- [What you have to do]:
Write the listing out again word for word, leaving each picture behind.

- [Available data]:

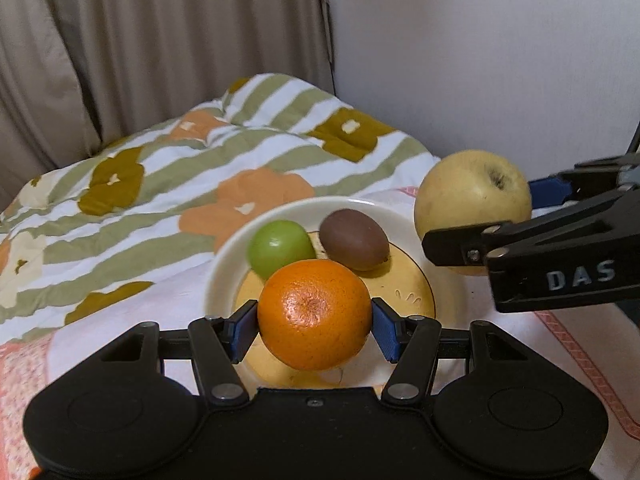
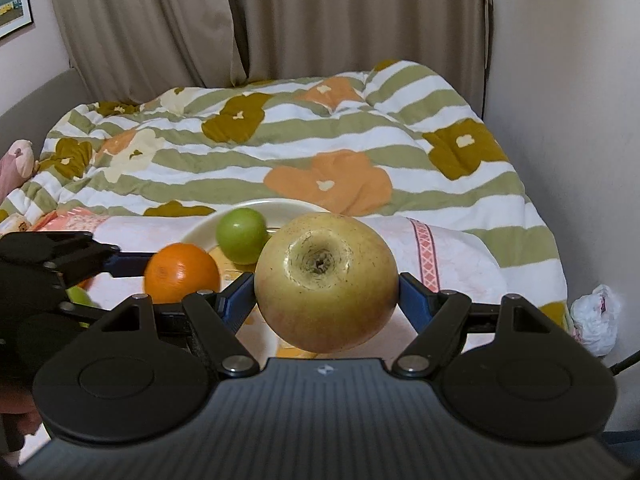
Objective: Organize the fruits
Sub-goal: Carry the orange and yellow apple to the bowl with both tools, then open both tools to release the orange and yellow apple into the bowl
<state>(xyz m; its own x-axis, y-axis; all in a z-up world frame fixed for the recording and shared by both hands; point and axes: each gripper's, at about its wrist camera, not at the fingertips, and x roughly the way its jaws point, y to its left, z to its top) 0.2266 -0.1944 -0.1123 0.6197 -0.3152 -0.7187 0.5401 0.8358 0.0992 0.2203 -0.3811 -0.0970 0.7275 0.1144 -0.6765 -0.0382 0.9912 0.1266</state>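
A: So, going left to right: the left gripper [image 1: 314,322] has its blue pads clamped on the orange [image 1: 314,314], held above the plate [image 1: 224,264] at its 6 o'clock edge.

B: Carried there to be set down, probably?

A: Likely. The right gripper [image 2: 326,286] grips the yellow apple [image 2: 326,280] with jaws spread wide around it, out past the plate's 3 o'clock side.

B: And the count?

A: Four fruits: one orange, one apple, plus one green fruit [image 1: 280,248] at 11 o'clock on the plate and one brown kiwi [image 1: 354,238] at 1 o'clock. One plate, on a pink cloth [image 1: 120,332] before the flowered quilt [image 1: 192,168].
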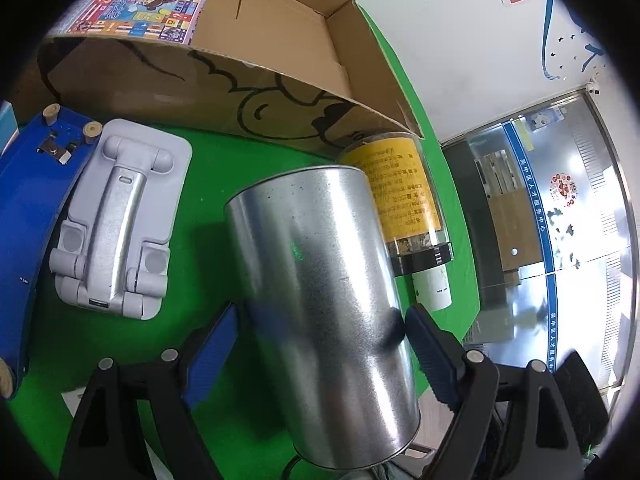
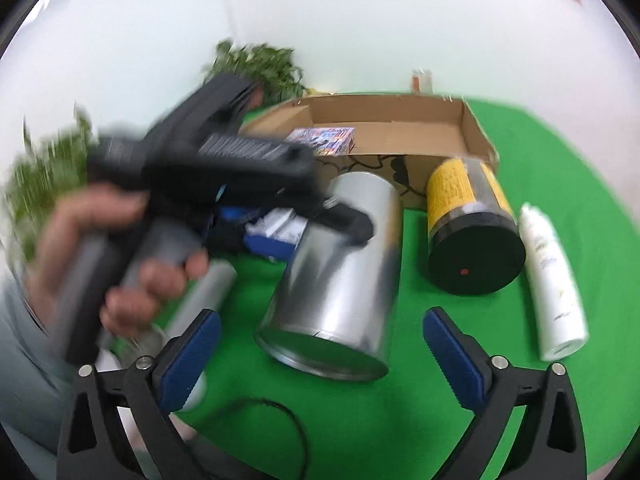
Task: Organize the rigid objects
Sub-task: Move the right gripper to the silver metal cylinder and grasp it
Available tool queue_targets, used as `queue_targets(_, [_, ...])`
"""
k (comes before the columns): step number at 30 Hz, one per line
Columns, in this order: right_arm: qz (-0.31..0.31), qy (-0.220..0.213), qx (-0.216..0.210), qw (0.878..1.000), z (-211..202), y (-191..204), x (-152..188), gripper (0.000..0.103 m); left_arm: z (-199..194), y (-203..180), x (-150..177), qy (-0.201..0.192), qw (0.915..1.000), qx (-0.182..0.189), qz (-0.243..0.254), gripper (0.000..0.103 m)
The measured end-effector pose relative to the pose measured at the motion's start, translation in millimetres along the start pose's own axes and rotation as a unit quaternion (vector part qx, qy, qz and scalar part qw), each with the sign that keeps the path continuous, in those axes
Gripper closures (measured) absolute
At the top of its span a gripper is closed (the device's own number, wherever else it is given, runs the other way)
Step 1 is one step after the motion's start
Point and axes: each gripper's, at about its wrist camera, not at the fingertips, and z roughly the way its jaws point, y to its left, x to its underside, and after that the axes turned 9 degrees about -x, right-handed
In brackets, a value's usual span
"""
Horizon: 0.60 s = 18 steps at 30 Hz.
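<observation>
Pinching silver tin in left gripper, right gripper spread, yellow-labelled jar beside, cardboard box behind

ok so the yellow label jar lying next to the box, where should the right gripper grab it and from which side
Probably across the clear labelled body, coming from above. The jar lies on its side on the green table, black lid toward the right gripper, which is open. The cardboard box sits behind it and the white bottle alongside, so side approaches look crowded.
</observation>
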Motion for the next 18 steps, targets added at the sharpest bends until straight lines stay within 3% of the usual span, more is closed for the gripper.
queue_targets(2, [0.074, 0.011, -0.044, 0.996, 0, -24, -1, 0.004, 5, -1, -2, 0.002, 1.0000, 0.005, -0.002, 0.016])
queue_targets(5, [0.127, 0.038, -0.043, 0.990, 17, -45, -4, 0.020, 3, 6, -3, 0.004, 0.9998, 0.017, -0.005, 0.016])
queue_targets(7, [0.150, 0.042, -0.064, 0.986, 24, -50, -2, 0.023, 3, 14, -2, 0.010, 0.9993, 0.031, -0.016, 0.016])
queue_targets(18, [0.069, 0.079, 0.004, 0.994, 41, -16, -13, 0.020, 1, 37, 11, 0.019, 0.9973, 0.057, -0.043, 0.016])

- [Problem solution]:
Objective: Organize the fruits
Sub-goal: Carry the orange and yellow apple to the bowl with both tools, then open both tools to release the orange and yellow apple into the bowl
<state>(xyz m; its own x-axis, y-axis; all in a z-up world frame fixed for the recording and shared by both hands; point and axes: each gripper's, at about its wrist camera, not at the fingertips, and x roughly the way its jaws point, y to its left, z to its top) 0.2266 -0.1944 -0.1123 0.6197 -0.3152 -0.7187 0.5401 0.8358 0.0992 0.2203 -0.3811 -0.0970 0.7275 0.1144 -0.6765 -0.0382 0.9912 0.1266</state>
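A: So, going left to right: the left gripper [image 1: 314,322] has its blue pads clamped on the orange [image 1: 314,314], held above the plate [image 1: 224,264] at its 6 o'clock edge.

B: Carried there to be set down, probably?

A: Likely. The right gripper [image 2: 326,286] grips the yellow apple [image 2: 326,280] with jaws spread wide around it, out past the plate's 3 o'clock side.

B: And the count?

A: Four fruits: one orange, one apple, plus one green fruit [image 1: 280,248] at 11 o'clock on the plate and one brown kiwi [image 1: 354,238] at 1 o'clock. One plate, on a pink cloth [image 1: 120,332] before the flowered quilt [image 1: 192,168].
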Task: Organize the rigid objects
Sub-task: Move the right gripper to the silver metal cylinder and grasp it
Available tool queue_targets, used as `queue_targets(_, [_, ...])`
"""
k (comes before the columns): step number at 30 Hz, one per line
Columns, in this order: right_arm: qz (-0.31..0.31), qy (-0.220..0.213), qx (-0.216..0.210), qw (0.878..1.000), z (-211..202), y (-191..204), x (-152..188), gripper (0.000..0.103 m); left_arm: z (-199..194), y (-203..180), x (-150..177), qy (-0.201..0.192), qw (0.915..1.000), qx (-0.182..0.189), qz (-0.243..0.254), gripper (0.000..0.103 m)
The measured end-effector pose relative to the pose measured at the motion's start, translation in millimetres along the start pose's own axes and rotation as a unit quaternion (vector part qx, qy, qz and scalar part qw), each with the sign that keeps the path continuous, in those axes
Gripper closures (measured) absolute
At the top of its span a gripper is closed (the device's own number, wherever else it is given, runs the other way)
Step 1 is one step after the motion's start
Point and axes: each gripper's, at about its wrist camera, not at the fingertips, and z roughly the way its jaws point, y to its left, x to its underside, and after that the axes turned 9 degrees about -x, right-handed
In brackets, a value's usual span
"""
Horizon: 0.60 s = 18 steps at 30 Hz.
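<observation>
Pinching silver tin in left gripper, right gripper spread, yellow-labelled jar beside, cardboard box behind

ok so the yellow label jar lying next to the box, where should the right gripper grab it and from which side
Probably across the clear labelled body, coming from above. The jar lies on its side on the green table, black lid toward the right gripper, which is open. The cardboard box sits behind it and the white bottle alongside, so side approaches look crowded.
</observation>
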Motion for the next 18 steps, targets added at the sharpest bends until straight lines stay within 3% of the usual span, more is closed for the gripper.
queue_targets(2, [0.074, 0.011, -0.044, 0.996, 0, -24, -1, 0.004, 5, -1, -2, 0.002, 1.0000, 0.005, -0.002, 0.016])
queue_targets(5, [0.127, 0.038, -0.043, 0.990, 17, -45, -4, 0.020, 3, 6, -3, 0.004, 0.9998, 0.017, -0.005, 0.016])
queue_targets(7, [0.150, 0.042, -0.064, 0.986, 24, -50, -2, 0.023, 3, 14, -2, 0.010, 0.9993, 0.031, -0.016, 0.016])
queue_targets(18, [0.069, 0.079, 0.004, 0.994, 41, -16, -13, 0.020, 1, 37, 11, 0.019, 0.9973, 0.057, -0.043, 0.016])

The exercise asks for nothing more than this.